Abstract: As human activity expands into the solar system, the need for accurate space weather and space climate forecasting is expanding, too. Space probes are now orbiting or en route for flybys of Mercury, Venus, Earth and the Moon, Mars, Vesta, Ceres, Saturn, and Pluto. Agencies around the world are preparing to send robotic spacecraft into interplanetary space. Each of these missions (plus others on the drawing board) has a unique need to know when a solar storm will pass through its corner of space or how the subsequent solar cycle will behave. Ultimately, astronauts will follow, traveling beyond Earth orbit, and their need for interplanetary space weather and climate forecasting will be even more compelling. Until recently, forecasters could scarcely predict space weather in the limited vicinity of Earth. Interplanetary forecasting was even more challenging. This began to change in 2006 with the launch of the twin STEREO probes followed almost four years later by the Solar Dynamics Observatory. These three spacecrafts along with SOHO now surround the sun, monitoring active regions, flares, and coronal mass ejections around the full circumference of the star. No matter which way a solar storm travels, the STEREO-SOHO-SDO fleet can track it. Missions like SDO and Kepler are giving us a better view of sun-like stars and their inner workings to understand their cyclic behavior, while missions like MAVEN and JUNO are investigating interaction of solar radiation and solar wind with Mar’s upper atmosphere and Jupiter’s intense auroras, a branch of heliophysics called “comparative heliophysics”. To capitalize on the science that will naturally emerge from the growth and modernization of the observational assets, researchers from many different fields will have to work together. Interplanetary space weather and climate forecasting is essentially interdisciplinary. Progress requires expertise in plasma physics, solar physics, weather forecasting, planetary atmospheres, and more. In the past, NASA has assembled such teams under the umbrella of virtual institutes, where widely dispersed researchers confer from a distance using the Internet and other forms of tele-collaboration. Interplanetary space weather might call for a similar approach. One thing is sure: The Sun is not waiting, and the stakes are as big as the solar system itself.

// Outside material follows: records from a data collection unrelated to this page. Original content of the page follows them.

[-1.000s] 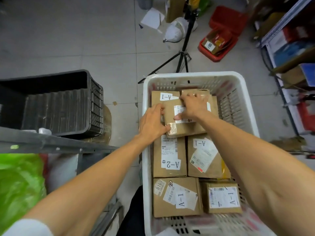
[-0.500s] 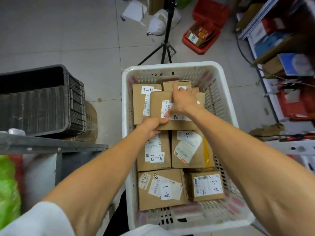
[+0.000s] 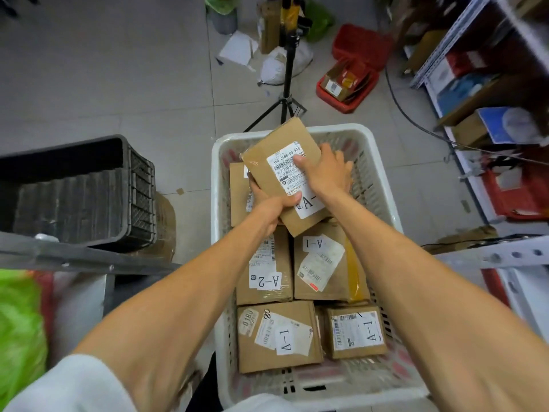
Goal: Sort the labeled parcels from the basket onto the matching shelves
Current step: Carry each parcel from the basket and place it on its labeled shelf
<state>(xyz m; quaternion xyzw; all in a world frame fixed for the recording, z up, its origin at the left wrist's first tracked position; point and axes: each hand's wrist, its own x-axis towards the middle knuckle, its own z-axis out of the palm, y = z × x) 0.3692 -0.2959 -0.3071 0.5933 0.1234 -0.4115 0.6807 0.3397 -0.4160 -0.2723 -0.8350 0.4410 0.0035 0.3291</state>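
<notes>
- Above the far end of the white basket (image 3: 217,203), one brown parcel (image 3: 273,144) is held clear of the others. It is tilted, with its label side facing up.
- Its big sticker begins with "A-", but the right wrist covers the digit, so I cannot tell which shelf it belongs to. I judge the parcel is turned this way so that the label can be read before carrying.
- The left hand (image 3: 269,209) grips the near left corner. The thumb lies on top of the face and the fingers are curled underneath, so it probably takes most of the weight.
- The right hand (image 3: 325,173) holds the right side. Its thumb presses on the shipping label and its fingers go over the edge. Both forearms reach forward, almost parallel.
- Below, the other parcels lie flat in rows in the basket: an A-2 parcel (image 3: 267,269) in the middle, and an A-1 parcel (image 3: 279,337) at the near left, among others.
- The shelves (image 3: 475,84) stand at the right, well apart from the basket, so the task likely needs a turn and a step.
- A black crate (image 3: 83,197) is at the left and a tripod (image 3: 286,93) stands just beyond the basket.
</notes>
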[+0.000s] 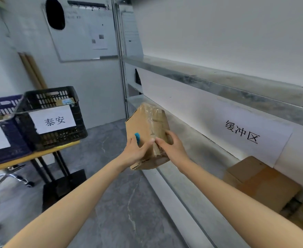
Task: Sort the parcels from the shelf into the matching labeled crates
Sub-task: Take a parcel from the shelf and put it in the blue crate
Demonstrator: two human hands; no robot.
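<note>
One taped cardboard parcel [143, 126] is held tilted at mid-frame, by the front edge of the shelf [191, 140]. The left hand [136, 151] grips its left face and the right hand [170, 145] curls over its near corner. At left stand two crates, one black crate [57, 136] labelled 泰安 and one blue crate [18, 140], while at lower right two more boxes [261, 183] lie on the shelf under one paper sign [245, 131].
</note>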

Bio: For the past two decades, Guhathakurta has enabled the development of Heliophysics as an integrated scientific discipline from which fundamental discoveries about our universe provide direct societal benefits. As the Lead for the Living With a Star (LWS) program for 16 years since its initiation in 2000 she made possible the flagship missions (e.g. the Solar Dynamics Observatory, Van Allen Probes, Solar Orbiter Collaboration with European Space Agency and Parker Solar Probe), many other missions, including STEREO that would revolutionize our understanding of how the Sun shapes space weather in the solar system. To accelerate innovation and scientific discovery she created funding mechanisms to shepherd traditional domain scientists out of their comfort zones to create LWS system science known as the Targeted Research & Technology program and Focused Science Teams that foster competitive, yet collaborative environments that promote the crosspollination of science ideas and technology. To nurture the next generation of leaders in Heliophysics, she created the Jack Eddy Fellowship Program which has become an important channel for the professional growth of promising researchers. Since 2017, she has championed the growth of FDL, both in terms of the breadth of problem areas tackled as well as in the number of agency and industry partners. The types of innovative solutions include virtual telescopes, data fusion, edge computing, and autonomy and this approach will have an enduring imprint on the way science and exploration is carried out by future generations. Presently she is back at NASA HQ where she is a program scientist and splitting her time as a Senior Advisor for New Initiatives at the Heliophysics Division, GSFC.